WHAT IS REQUIRED:
Take the data that sits below and write it out again exactly.

DATA BLOCK:
◇ ◇ ◇ ◇ ◇ ◇ ◇

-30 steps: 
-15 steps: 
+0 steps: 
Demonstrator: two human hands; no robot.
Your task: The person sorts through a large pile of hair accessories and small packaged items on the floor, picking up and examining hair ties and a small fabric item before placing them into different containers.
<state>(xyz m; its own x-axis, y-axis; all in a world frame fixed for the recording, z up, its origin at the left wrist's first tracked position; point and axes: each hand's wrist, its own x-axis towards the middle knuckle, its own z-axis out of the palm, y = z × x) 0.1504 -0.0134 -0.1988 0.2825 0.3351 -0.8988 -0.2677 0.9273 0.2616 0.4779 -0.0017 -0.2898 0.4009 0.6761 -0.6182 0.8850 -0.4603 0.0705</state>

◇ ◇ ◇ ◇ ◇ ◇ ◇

ANSWER TO THIS EXERCISE:
-30 steps: 
-15 steps: 
+0 steps: 
Demonstrator: two human hands; no robot.
Your task: The person sorts through a large pile of hair accessories and small packaged items on the floor, picking up and examining hair ties and a small fabric item before placing them into different containers.
<state>(xyz m; its own x-axis, y-axis; all in a world frame fixed for the recording, z up, its origin at the left wrist's first tracked position; point and axes: each hand's wrist, its own x-axis towards the middle knuckle, its own z-axis out of the palm, y = z × x) 0.1504 -0.0134 -0.1988 0.2825 0.3351 -0.8988 -0.2677 0.9273 0.2616 0.4779 -0.0017 -0.2898 0.4009 0.6761 -0.6182 0.8850 -0.4603 0.0705</state>

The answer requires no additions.